Activity
From the records below, copy out each line that has the word "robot".

Provided data
○ ○ ○ ○

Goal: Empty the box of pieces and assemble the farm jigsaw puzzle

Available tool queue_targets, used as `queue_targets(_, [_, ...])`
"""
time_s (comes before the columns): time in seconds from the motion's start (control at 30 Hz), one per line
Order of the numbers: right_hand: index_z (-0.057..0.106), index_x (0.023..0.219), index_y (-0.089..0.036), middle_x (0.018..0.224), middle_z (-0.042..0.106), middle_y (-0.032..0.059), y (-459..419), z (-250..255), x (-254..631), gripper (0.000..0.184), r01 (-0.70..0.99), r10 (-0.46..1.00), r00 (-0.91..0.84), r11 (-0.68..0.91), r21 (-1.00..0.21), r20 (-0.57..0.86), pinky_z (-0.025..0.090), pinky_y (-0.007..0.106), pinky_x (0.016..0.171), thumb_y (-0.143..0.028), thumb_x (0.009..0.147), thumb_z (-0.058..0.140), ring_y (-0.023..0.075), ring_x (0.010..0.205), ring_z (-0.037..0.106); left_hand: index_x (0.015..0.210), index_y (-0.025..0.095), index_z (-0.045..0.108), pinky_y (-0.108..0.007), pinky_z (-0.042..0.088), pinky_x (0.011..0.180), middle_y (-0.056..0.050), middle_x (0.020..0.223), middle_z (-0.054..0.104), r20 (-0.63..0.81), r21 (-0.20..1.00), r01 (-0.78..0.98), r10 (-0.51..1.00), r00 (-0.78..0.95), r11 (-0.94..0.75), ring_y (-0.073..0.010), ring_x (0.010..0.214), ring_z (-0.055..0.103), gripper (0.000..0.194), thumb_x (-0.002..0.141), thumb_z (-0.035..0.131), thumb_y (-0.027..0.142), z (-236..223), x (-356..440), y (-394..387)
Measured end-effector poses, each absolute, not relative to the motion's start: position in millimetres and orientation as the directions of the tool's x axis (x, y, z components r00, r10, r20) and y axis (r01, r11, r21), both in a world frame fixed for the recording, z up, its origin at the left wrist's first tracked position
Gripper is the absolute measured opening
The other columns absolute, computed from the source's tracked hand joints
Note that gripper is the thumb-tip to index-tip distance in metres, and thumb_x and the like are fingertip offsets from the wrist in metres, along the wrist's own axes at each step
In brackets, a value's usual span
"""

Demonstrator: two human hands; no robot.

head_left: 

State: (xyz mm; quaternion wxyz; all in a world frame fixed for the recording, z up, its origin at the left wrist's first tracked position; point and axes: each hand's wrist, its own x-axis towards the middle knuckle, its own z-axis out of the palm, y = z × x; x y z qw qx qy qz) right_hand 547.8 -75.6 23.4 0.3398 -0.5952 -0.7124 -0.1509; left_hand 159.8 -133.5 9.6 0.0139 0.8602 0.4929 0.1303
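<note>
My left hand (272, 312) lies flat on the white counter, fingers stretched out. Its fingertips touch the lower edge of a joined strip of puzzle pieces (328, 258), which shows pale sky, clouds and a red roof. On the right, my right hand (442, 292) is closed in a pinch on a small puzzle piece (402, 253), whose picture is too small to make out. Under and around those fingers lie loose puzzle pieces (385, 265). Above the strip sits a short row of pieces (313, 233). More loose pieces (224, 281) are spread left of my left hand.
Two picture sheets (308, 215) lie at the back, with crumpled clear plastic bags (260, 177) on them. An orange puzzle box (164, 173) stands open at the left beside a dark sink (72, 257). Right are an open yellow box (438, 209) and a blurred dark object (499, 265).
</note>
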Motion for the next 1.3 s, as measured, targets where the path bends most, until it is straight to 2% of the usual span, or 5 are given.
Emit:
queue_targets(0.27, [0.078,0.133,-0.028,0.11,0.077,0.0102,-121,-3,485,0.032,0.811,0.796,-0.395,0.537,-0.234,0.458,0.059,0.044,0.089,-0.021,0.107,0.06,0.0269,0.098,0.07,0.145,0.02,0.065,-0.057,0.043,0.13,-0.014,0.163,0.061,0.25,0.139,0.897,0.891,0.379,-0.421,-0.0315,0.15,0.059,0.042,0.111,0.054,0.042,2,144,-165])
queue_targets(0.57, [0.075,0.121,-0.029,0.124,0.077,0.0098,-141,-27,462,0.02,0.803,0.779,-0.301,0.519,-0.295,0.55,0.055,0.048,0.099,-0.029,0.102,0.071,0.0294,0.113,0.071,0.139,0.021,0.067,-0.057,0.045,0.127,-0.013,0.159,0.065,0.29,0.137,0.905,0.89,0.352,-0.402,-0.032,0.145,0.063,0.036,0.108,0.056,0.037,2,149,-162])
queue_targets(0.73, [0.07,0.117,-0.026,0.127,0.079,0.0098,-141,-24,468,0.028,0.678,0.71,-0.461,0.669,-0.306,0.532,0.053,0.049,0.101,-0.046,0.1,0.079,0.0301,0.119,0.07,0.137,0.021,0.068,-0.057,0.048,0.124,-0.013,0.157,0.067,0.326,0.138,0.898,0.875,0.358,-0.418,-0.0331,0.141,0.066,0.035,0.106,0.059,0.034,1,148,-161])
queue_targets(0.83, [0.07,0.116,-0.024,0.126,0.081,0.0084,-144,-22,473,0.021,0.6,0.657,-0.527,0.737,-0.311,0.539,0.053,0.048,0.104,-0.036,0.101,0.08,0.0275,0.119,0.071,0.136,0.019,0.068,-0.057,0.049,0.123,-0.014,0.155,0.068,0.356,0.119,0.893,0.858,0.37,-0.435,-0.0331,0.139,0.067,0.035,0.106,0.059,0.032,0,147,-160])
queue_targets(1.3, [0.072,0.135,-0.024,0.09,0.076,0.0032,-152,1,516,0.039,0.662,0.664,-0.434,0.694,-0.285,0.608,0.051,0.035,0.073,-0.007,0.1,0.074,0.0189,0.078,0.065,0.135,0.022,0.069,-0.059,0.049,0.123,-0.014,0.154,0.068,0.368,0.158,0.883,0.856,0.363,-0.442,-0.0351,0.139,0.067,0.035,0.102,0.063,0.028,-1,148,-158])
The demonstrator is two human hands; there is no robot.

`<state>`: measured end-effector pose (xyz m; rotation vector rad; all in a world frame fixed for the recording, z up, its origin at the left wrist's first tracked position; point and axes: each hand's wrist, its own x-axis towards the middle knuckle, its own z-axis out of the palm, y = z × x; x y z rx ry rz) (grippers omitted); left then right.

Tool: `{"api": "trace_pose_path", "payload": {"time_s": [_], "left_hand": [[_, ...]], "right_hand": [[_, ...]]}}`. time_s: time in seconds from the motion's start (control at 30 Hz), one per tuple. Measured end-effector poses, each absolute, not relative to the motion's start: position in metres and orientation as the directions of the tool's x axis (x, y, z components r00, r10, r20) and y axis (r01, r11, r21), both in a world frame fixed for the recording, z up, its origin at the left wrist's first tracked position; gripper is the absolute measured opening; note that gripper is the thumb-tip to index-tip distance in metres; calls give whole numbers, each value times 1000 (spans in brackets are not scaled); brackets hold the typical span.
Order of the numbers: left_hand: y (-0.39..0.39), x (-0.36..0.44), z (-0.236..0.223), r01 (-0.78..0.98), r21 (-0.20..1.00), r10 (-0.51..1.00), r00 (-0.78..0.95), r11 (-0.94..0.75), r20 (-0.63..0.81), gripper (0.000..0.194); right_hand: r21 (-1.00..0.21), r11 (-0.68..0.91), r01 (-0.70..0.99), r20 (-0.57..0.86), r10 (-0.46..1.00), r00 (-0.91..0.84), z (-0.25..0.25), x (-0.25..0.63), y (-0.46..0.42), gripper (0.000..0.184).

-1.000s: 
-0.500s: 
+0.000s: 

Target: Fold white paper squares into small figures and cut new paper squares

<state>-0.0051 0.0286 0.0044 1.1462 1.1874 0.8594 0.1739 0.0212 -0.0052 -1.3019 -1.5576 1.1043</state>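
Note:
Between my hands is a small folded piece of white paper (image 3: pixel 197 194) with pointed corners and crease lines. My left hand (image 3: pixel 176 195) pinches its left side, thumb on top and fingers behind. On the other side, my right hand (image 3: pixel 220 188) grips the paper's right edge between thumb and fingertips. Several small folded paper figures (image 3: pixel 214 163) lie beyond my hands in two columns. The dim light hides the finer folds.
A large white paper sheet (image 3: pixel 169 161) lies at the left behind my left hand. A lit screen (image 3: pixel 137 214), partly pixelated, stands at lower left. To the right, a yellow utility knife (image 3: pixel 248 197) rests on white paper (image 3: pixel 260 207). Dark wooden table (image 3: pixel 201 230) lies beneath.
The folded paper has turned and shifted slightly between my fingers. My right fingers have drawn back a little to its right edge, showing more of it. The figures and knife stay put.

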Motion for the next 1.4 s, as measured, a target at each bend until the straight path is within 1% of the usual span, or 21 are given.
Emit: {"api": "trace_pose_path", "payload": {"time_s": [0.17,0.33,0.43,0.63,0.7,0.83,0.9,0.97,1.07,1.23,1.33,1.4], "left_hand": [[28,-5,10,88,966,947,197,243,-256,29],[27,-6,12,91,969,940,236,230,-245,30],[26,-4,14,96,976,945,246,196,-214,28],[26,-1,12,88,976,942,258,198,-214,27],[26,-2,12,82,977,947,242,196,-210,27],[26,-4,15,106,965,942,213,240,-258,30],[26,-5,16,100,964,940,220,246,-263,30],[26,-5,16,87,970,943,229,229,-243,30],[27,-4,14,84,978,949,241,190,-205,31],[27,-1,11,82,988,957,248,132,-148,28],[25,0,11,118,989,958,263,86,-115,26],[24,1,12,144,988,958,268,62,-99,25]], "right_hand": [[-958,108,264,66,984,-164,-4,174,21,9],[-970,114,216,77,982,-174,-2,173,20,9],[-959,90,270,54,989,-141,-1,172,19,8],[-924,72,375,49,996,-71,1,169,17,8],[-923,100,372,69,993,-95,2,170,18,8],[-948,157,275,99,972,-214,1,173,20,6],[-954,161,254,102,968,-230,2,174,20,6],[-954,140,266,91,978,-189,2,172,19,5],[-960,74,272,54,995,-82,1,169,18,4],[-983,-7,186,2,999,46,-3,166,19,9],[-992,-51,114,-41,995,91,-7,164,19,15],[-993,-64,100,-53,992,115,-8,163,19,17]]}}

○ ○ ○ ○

Task result
Demonstrator: two human hands; no robot.
The demonstrator is two human hands; there is no robot.

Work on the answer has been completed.